The task:
Search the listing below for the string "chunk" and show each line that contains it.

Exercise material:
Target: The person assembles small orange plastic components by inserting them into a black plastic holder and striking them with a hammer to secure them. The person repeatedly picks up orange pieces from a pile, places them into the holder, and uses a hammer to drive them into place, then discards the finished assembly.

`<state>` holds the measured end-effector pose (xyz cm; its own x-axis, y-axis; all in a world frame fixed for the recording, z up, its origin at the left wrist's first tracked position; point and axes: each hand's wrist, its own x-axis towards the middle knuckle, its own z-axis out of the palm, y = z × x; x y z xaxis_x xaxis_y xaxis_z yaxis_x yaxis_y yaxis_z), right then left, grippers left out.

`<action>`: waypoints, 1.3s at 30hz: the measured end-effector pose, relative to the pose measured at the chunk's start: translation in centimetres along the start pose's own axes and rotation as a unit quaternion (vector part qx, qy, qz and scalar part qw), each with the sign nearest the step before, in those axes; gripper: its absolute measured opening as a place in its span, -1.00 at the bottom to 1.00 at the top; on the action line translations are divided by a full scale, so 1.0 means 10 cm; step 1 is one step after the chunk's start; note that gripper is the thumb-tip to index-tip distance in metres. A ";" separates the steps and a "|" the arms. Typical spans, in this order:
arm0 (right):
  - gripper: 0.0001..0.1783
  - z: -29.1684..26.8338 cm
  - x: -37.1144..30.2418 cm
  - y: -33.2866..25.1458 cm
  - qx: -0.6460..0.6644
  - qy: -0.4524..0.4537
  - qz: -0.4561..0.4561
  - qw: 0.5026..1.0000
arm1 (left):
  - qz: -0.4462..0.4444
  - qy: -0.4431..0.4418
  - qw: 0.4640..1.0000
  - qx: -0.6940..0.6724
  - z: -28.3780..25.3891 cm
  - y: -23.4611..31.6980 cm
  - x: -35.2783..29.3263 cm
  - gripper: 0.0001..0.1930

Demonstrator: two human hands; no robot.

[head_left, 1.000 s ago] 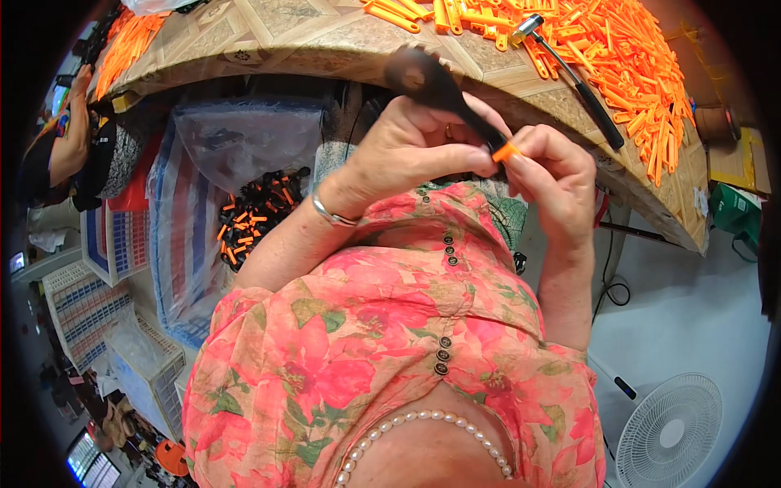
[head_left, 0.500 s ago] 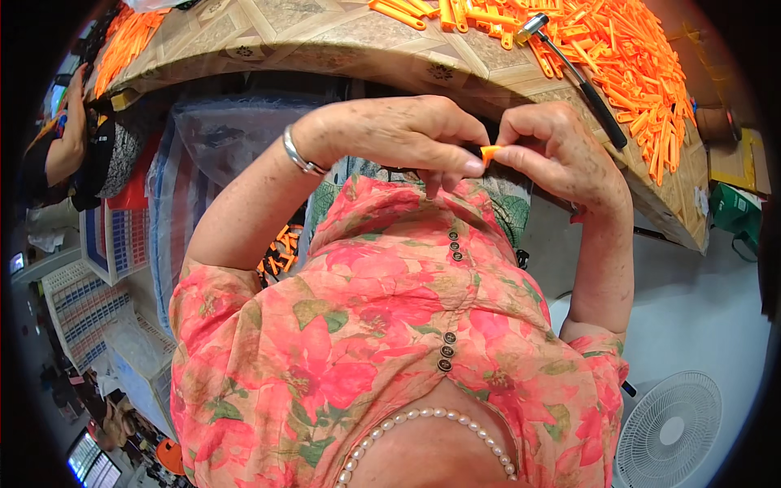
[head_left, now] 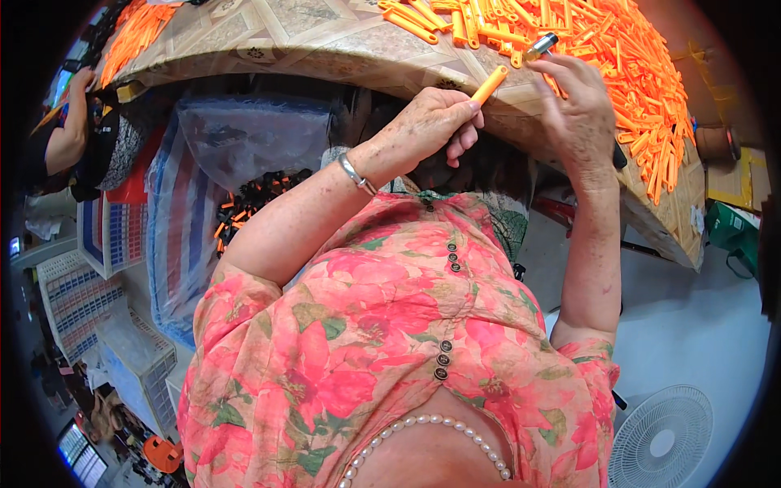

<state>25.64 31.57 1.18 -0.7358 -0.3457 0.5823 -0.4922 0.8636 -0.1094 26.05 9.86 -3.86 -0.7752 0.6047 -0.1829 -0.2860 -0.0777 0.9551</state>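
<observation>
Pinched between thumb and fingers of my left hand [head_left: 439, 122] is an orange plastic handle [head_left: 491, 84], long and narrow with a hole near its far end. It points up and to the right, at the table's near edge. My right hand [head_left: 579, 114] is over the table to its right, fingers stretched and apart. Just beyond those fingertips shows the metal head of a hammer [head_left: 540, 46]. My right hand covers most of the hammer's shaft; whether it touches it I cannot tell. A big heap of similar orange handles [head_left: 643, 89] spreads behind and right of that hand.
The patterned table [head_left: 325, 49] curves across the top. More orange pieces [head_left: 134, 41] lie at its far left, near another person's arm [head_left: 69, 134]. Below the edge, a plastic-lined sack [head_left: 183, 220] holds dark and orange parts. A white fan [head_left: 661, 443] stands lower right.
My hands have parted. The left keeps the orange piece, which now sticks out plainly, while my right hand has let go and moved up to the hammer, its fingers opening.
</observation>
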 end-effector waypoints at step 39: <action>-0.57 -0.10 -0.63 -0.34 0.167 -0.108 0.198 0.960 | -0.079 0.093 0.990 -0.076 0.10 0.16 0.16 -0.65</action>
<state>32.46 31.15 -1.30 -0.9573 -0.1147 0.2654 -0.2501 0.7893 -0.5608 24.93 11.44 -2.44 -0.8000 0.4642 -0.3801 -0.4819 -0.1198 0.8680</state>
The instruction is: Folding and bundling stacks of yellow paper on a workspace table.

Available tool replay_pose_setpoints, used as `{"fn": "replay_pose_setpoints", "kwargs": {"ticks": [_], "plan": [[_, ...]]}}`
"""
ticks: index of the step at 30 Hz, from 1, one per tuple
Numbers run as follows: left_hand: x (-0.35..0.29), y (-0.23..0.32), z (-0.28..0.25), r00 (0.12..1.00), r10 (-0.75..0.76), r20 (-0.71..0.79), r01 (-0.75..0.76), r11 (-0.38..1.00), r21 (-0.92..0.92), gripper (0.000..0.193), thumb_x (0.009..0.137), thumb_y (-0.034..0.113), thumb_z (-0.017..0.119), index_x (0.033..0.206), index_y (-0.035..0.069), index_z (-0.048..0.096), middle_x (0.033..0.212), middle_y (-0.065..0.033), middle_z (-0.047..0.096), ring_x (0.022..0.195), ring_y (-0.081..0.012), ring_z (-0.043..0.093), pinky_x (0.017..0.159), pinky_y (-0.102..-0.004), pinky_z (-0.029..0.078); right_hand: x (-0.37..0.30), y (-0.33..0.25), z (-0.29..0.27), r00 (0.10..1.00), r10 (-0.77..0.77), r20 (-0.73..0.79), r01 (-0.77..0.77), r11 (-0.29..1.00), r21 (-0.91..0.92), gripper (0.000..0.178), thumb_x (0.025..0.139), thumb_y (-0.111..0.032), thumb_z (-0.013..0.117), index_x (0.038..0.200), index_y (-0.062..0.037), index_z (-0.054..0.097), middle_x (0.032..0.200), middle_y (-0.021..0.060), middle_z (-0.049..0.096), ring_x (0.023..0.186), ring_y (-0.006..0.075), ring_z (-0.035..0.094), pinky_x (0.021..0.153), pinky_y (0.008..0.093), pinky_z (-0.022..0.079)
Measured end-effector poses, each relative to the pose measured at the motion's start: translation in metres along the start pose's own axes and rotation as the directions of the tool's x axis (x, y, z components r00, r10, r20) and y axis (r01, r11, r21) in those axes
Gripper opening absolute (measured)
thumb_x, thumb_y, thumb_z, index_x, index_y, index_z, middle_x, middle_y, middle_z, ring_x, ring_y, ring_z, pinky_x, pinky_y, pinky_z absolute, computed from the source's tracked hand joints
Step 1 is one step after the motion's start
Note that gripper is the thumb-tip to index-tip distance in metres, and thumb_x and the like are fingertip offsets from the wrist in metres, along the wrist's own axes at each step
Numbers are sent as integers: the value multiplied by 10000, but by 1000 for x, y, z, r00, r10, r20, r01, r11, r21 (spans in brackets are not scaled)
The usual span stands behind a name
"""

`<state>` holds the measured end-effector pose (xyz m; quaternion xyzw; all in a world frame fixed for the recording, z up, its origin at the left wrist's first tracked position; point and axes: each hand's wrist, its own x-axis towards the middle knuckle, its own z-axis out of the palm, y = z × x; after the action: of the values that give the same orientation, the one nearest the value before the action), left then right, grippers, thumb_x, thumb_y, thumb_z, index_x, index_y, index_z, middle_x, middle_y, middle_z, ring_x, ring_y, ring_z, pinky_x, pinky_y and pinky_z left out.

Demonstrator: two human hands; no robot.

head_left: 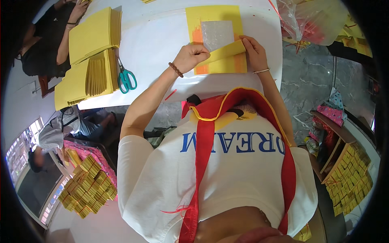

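On the white table lies a yellow paper sheet with an orange printed area and a silvery foil square in its middle. Across the sheet's near half runs a folded yellow paper flap, slanting up to the right and covering the foil's lower edge. My left hand, with a beaded bracelet at its wrist, pinches the flap's left end. At the flap's right end, my right hand grips it between thumb and fingers; a thin bangle circles that wrist.
Stacks of yellow paper fill the table's left side, with teal-handled scissors beside them. A clear plastic bag sits at the far right. Another person's arm reaches in at far left. Bundled yellow paper is piled at lower left.
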<state>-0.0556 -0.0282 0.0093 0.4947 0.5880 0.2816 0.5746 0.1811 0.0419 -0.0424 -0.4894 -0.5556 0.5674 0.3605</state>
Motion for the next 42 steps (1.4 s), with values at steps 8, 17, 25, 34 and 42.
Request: {"fn": "replay_pose_setpoints", "kwargs": {"ticks": [8,17,25,34,42], "plan": [[4,2,-3,998,-68,7,68,997,-31,173,825,153,596,819,-18,626,725,-8,578,700,-70,525,654,-223,437,0,0,-5,997,7,83,-20,985,169,291,886,-219,538,1075,-7,599,949,49,612,868,98,542,778,223,425],[-16,8,-16,920,367,135,-390,885,254,362,778,258,671,1057,46,583,1072,-87,565,1021,-196,510,830,-303,416,-11,6,-13,943,-254,214,295,936,-191,224,735,-124,690,929,-39,620,998,51,577,899,153,542,767,259,431],[5,-23,-23,788,613,53,-426,482,766,337,751,112,590,1083,172,591,1192,-42,519,1069,-273,462,833,-366,378,-4,4,-18,942,-267,201,290,952,-95,269,735,-63,658,998,-77,603,1047,66,572,957,177,527,783,255,435],[-39,1,-9,684,707,177,-432,198,880,454,703,2,483,1113,167,584,1115,-50,571,944,-239,517,800,-346,385,-30,-29,-30,736,-534,416,677,558,-480,277,730,-124,655,1002,-89,612,1136,78,563,993,239,561,835,341,424],[-27,-14,2,955,249,-162,-128,836,533,189,834,211,540,922,67,623,751,-135,602,690,-313,566,626,-400,446,-39,-13,-13,943,25,333,120,906,-406,296,752,-226,655,1013,-93,616,887,64,649,785,246,615,677,324,440]]}}
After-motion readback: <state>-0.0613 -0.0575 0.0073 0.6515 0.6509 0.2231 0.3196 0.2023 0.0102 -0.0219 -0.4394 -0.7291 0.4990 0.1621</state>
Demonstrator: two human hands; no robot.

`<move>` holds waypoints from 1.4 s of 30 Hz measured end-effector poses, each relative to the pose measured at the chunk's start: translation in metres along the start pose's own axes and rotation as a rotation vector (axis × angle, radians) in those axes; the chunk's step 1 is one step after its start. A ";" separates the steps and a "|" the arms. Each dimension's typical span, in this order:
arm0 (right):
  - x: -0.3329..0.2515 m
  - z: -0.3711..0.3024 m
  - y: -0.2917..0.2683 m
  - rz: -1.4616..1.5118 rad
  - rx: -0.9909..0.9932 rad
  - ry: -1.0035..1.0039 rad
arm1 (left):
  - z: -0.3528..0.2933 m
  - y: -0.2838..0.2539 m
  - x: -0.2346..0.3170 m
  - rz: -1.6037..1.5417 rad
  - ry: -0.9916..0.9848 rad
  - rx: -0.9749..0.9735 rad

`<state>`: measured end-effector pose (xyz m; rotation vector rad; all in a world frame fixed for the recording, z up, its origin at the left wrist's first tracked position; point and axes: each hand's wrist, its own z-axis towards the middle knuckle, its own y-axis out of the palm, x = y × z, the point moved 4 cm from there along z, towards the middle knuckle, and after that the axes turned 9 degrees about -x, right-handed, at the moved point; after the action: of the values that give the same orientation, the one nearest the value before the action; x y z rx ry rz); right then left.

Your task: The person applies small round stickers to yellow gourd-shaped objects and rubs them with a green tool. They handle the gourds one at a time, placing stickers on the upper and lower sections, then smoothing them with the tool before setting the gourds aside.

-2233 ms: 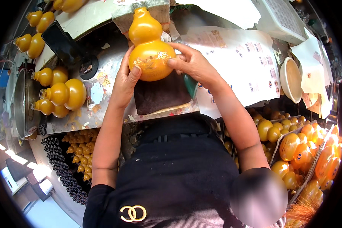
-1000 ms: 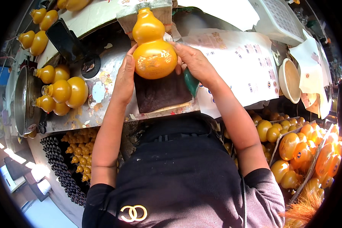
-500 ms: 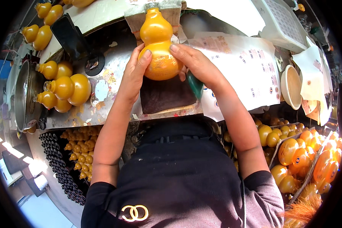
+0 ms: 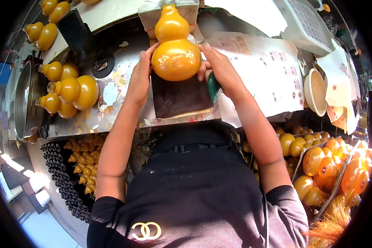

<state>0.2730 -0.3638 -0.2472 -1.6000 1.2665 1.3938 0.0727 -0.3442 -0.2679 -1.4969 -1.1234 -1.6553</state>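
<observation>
A glossy yellow gourd-shaped bottle (image 4: 175,64) with a clear glass neck lies in front of me, its neck pointing away. Pale decorative markings run across its wide lower bulb. My left hand (image 4: 140,78) presses along the bulb's left side, thumb and fingers close together. On the other side my right hand (image 4: 225,72) bears against the bulb with its fingertips. Under that hand's fingers sits a flat green piece (image 4: 213,87), partly hidden; its kind is unclear. A dark pad (image 4: 180,99) lies beneath, nearer to me.
More yellow gourd bottles (image 4: 69,90) stand at left beside a metal pan (image 4: 22,101) and a phone on a stand (image 4: 74,35). Printed sheets (image 4: 264,78) cover the right side, near a pale bowl (image 4: 316,93). Crated bottles (image 4: 314,161) sit below the worktop.
Both thumbs have slid off the bulb's front to its sides, uncovering the pale markings. The bottle has shifted slightly away from me and to the right.
</observation>
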 end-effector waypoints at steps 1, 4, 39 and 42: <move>0.000 -0.002 0.001 0.011 0.001 -0.033 | -0.004 0.004 0.002 0.021 0.057 -0.039; 0.003 -0.002 0.003 -0.047 0.024 -0.046 | -0.009 0.010 0.010 0.153 0.087 -0.079; -0.006 -0.028 -0.007 0.761 0.380 -0.251 | -0.011 0.002 0.014 0.141 -0.001 -0.226; -0.037 -0.051 0.015 -0.229 0.469 -0.471 | -0.011 -0.002 0.014 0.147 -0.021 -0.206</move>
<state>0.2767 -0.4064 -0.1988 -0.9881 0.9935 1.1329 0.0639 -0.3522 -0.2547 -1.6865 -0.8513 -1.6969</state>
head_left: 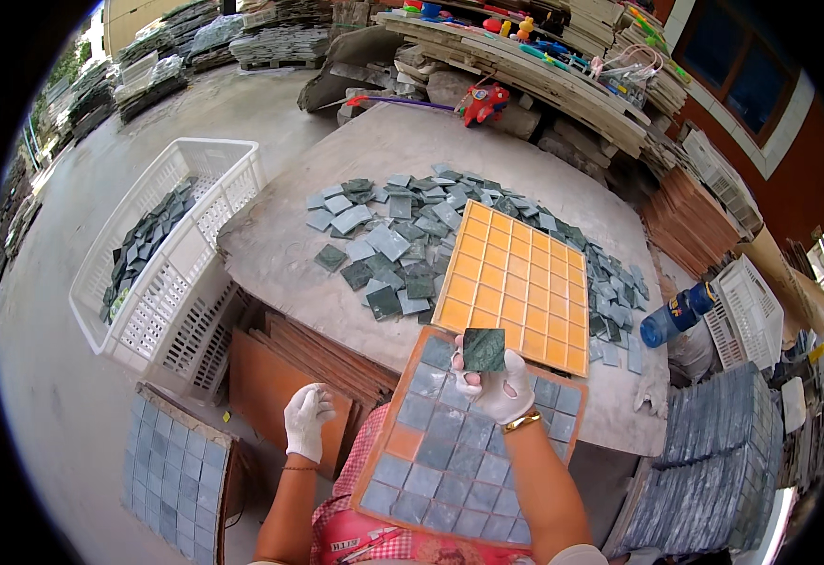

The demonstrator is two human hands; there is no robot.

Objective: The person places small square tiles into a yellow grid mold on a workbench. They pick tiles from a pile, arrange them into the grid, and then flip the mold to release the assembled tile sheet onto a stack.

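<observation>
My right hand point(504, 394), in a white glove with bare fingertips, grips a dark green square stone tile point(484, 349) and holds it up. Below it a brown board point(404, 441) rests over my lap, covered with rows of grey-blue tiles point(438, 452); a bare brown square shows at its left. Off to the left of this board my left hand point(308, 414), also gloved, hangs with its fingers curled together and no tile visible in it. A yellow grid frame point(516, 282) lies just beyond the board, next to a loose tile pile point(403, 226).
The pile spreads over a grey stone table point(280, 207). At left stands a white plastic crate point(177, 292) with dark tiles, above brown boards point(275, 395) and a tiled panel point(175, 471). A blue bottle point(671, 320) and stacked tile sheets point(704, 461) are at right.
</observation>
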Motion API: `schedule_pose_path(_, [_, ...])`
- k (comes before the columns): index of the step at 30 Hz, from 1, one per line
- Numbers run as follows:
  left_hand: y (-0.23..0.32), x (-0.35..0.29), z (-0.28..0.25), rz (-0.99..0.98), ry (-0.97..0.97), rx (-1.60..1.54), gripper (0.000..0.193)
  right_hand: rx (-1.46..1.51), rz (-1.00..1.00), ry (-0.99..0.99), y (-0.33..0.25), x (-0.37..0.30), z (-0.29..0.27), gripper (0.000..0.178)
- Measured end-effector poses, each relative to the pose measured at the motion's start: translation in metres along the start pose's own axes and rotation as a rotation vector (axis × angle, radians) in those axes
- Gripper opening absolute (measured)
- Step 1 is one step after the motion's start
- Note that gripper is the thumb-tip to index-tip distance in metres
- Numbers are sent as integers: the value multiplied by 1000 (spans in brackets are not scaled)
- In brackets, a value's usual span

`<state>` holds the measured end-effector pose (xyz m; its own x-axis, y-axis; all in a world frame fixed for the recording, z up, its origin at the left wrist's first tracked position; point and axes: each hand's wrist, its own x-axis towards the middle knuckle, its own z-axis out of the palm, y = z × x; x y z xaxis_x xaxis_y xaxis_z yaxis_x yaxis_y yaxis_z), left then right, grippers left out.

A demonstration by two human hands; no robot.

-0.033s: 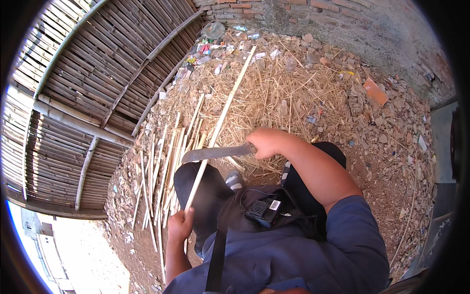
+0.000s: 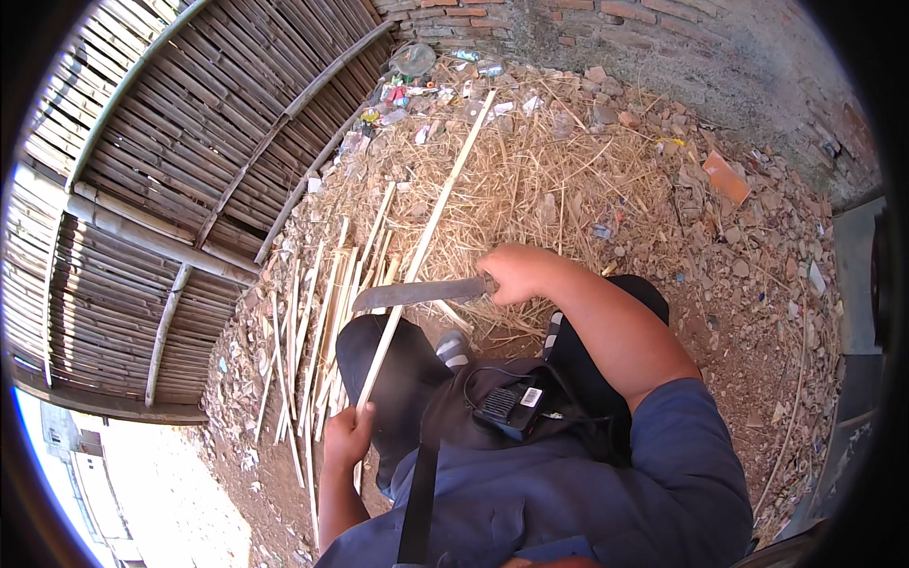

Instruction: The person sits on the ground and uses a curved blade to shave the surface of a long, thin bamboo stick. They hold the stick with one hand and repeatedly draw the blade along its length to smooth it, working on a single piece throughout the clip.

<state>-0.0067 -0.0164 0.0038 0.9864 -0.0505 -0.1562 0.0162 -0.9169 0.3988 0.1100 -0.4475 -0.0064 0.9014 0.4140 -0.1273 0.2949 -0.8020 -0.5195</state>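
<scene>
My left hand [image 2: 348,436] is closed around the near end of a long pale bamboo strip [image 2: 443,197], which slants away from me past my left knee to the far litter. My right hand [image 2: 515,275] grips the handle of a machete [image 2: 421,294]. Its dark, curved blade points left and lies across the strip, just beyond my knee. Whether the edge bites into the bamboo cannot be made out. To the left of my leg, several more bamboo strips [image 2: 317,322] lie in a loose bundle on the ground.
Dry shavings [image 2: 530,189] cover the ground ahead, with rubble and scraps of litter around them. A bamboo slat wall [image 2: 237,114] rises at the left, a brick wall [image 2: 682,57] at the back. An orange tile piece [image 2: 725,177] lies right. A black device [image 2: 509,409] rests at my waist.
</scene>
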Motion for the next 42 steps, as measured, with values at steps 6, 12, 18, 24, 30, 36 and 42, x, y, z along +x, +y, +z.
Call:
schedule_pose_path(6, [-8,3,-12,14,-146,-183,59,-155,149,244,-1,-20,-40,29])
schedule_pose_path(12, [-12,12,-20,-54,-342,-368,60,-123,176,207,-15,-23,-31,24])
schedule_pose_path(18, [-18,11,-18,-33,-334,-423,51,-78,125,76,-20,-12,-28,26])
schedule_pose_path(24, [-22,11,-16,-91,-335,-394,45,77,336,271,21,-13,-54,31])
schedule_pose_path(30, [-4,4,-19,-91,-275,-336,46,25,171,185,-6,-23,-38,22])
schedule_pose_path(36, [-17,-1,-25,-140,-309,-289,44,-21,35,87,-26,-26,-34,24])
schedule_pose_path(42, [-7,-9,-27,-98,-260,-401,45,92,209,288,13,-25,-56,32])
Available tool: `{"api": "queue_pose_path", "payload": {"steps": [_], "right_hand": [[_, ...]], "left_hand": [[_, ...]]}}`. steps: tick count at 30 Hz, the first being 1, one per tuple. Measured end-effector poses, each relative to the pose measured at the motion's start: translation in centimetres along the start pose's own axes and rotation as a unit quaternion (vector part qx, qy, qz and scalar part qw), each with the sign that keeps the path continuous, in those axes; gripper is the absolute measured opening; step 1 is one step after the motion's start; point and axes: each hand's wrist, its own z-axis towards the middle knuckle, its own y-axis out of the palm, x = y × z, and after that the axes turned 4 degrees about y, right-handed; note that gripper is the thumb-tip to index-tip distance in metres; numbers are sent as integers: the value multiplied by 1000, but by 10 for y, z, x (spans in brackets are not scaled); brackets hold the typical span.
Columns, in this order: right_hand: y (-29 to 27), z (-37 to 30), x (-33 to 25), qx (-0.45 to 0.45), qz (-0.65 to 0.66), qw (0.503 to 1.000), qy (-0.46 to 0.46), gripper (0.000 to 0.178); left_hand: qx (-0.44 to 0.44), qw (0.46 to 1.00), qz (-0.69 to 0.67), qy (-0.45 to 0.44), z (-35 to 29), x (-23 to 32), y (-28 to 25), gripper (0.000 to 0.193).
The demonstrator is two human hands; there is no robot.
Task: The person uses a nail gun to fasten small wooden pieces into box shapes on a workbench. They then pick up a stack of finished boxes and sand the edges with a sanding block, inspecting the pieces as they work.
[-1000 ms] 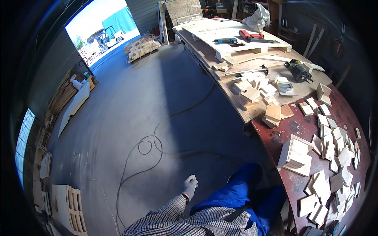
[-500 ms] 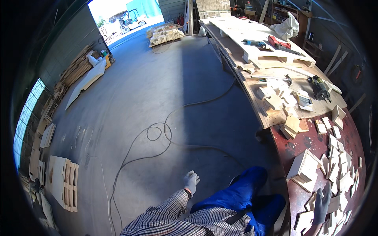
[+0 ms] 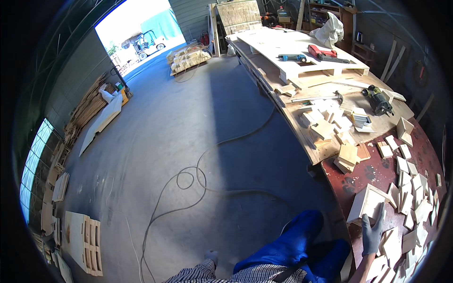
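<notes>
My right hand, in a grey glove, reaches over the red tabletop. Its thumb and fingers are spread at the near side of a pale wooden box-shaped piece, seemingly touching it; a firm grip does not show. Loose small wood blocks lie in a heap to the right of that hand. Low in the picture, my left hand hangs over the concrete floor beside my leg. It is small and shaded, and its fingers do not show clearly.
Beyond the red top, a long wooden workbench carries wood offcuts, a hammer, a dark green power tool, a red tool and a blue tool. A hose loops across the floor. A pallet stands at left.
My right hand has moved up and slightly left, from the loose blocks to the box-shaped piece, with its fingers spreading. My left hand has dropped lower and nearer my body. The view has shifted slightly.
</notes>
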Motion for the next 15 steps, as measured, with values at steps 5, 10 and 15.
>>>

Response area:
`<action>`: waypoints, 1.3s at 30hz: the measured end-effector pose, relative to the pose measured at the chunk's start: translation in centimetres along the start pose's own axes and rotation as a unit quaternion (vector part qx, qy, qz and scalar part qw), each with the sign nearest the step before, in those axes; gripper: its absolute measured opening as a place in its span, -1.00 at the bottom to 1.00 at the top; on the action line translations are divided by a full scale, so 1.0 means 10 cm; step 1 is one step after the chunk's start; note that gripper is the thumb-tip to index-tip distance in metres. A ";" separates the steps and a "|" the arms. Typical spans, in this order:
`<move>` holds waypoints from 1.4 s of 30 Hz measured end-effector poses, each relative to the pose measured at the chunk's start: translation in metres along the start pose's own axes and rotation as a rotation vector (axis × angle, radians) in those axes; the chunk's step 1 is one step after its start. A ";" separates the steps and a "|" the arms. Each dimension's typical span, in this order:

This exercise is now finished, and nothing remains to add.